Iranian protest music keeps struggle alive

    Newsha Tavoklian/Polaris, for The New York TimesThe New York Times ran an interesting piece about the power of protest music in Iran earlier this week, saying:

    Since the Iranian authorities have cracked down on the demonstrations that rocked the country after a disputed election a year ago, a flood of protest music has rushed in to comfort and inspire the opposition. If anything, as the street protests have been silenced, the music has grown louder and angrier.

    The authorities have also tried their hardest to crack down on the spread of this music, shutting down sites where music can be downloaded and arresting musicians, but, as the Times puts it, “clamping down on music in the digital age is like squeezing a wet sponge.”

    Protest songs are downloaded on the Internet, sold in the black market or shared via Bluetooth, a wireless technology that Iranians have adapted to share files on cellphones, bypassing the Internet altogether.
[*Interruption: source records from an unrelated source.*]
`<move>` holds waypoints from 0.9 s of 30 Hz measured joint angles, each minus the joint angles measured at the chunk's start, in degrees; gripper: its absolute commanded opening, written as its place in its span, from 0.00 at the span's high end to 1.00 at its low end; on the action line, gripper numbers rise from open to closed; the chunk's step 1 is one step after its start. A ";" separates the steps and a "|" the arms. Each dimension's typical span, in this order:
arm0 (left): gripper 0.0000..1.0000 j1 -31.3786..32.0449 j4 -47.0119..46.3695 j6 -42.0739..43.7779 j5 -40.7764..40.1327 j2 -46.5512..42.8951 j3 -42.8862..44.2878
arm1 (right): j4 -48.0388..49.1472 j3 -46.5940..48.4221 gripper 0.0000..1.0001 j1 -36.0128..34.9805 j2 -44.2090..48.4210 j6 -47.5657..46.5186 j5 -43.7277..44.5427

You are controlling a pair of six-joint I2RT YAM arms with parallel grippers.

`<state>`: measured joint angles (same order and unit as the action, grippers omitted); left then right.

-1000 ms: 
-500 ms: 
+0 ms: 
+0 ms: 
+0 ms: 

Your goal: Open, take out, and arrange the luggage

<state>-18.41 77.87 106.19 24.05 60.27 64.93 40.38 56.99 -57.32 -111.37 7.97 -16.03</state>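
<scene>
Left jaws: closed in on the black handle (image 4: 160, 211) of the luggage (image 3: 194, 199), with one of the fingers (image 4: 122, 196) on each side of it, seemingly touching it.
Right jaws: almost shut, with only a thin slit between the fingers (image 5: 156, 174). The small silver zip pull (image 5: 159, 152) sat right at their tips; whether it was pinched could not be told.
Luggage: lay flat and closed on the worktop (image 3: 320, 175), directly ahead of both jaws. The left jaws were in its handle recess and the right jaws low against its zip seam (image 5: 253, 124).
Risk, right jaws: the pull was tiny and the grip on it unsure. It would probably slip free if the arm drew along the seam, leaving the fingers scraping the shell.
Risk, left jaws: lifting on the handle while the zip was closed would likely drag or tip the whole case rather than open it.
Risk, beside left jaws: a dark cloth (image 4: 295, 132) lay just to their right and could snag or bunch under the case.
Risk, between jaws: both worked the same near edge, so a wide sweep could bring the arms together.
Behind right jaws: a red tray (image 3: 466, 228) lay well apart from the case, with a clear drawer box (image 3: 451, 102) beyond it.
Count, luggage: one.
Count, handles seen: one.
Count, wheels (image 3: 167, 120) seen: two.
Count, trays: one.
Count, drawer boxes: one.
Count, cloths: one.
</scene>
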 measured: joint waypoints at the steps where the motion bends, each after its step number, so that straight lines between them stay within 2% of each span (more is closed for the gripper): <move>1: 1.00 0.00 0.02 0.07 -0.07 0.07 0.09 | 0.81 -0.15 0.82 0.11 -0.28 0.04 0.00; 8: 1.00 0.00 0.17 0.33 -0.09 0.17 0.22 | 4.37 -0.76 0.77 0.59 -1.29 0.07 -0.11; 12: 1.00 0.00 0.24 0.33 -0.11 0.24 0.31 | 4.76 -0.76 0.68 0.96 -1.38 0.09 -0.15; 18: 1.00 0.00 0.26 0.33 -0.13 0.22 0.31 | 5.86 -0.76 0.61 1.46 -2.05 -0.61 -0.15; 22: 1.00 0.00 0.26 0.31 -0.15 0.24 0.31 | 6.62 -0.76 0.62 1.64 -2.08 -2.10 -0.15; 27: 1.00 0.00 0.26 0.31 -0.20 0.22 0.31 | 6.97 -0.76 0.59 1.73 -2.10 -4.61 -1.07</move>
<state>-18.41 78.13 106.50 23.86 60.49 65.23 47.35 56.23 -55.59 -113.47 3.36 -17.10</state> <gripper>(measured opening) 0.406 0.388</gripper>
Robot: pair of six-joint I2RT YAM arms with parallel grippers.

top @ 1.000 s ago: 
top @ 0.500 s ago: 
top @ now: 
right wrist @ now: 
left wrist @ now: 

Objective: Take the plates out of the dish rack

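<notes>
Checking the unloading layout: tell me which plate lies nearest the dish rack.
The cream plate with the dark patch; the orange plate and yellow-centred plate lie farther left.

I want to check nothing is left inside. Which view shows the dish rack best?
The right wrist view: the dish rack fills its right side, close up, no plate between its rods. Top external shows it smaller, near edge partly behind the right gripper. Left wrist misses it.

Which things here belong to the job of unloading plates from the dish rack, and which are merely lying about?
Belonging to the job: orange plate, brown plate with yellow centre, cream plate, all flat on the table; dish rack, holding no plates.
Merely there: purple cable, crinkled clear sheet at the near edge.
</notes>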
Fans have also made dozens of homemade videos, setting montages of protest images to music and posting them online.

    Since there are no functioning music charts in Iran, it’s hard to know how huge this phenomenon has become, but according to the Times:

    An opposition Web site has posted about 100 protest songs recorded since the election. About two dozen of them honor Neda Agha-Soltan, the 26-year-old teacher shot at a protest in Tehran in June who became an icon of the opposition after her last moments were captured on a video that has since been widely circulated.

    Two of the leading voices are folk singer Mohsen Namjoo (pictured above) and rapper Shahin Najafi. Although both are in exile, the former in California and the ladder in Germany, they’ve managed to connect strongly with different segments of the Iranian population.

    If Mohsen Namjoo, the folk troubadour whose poetic lyrics and tuneful melodies appeal to older listeners, is, as he has been called, the Persian Bob Dylan, Mr. Najafi may be the Rage Against the Islamic Revolutionary Machine, whose harsh lyrics and hip-hop beats have captivated Iranian youth.

    The implication is that for right now this might be the strongest form of protest Iranians have to offer.

    Street vendors in Tehran sell bootleg CDs and MP3s at traffic lights for $2 or $3. Protest music plays on stereos at parties and from cars on the streets, Tehran residents say. Music blasting from car speakers at a stoplight has become one of the more public ways still available to signal to others that the spirit of struggle still lives.

    And it will continue to live as long as the demands of the Green Movement remain outstanding.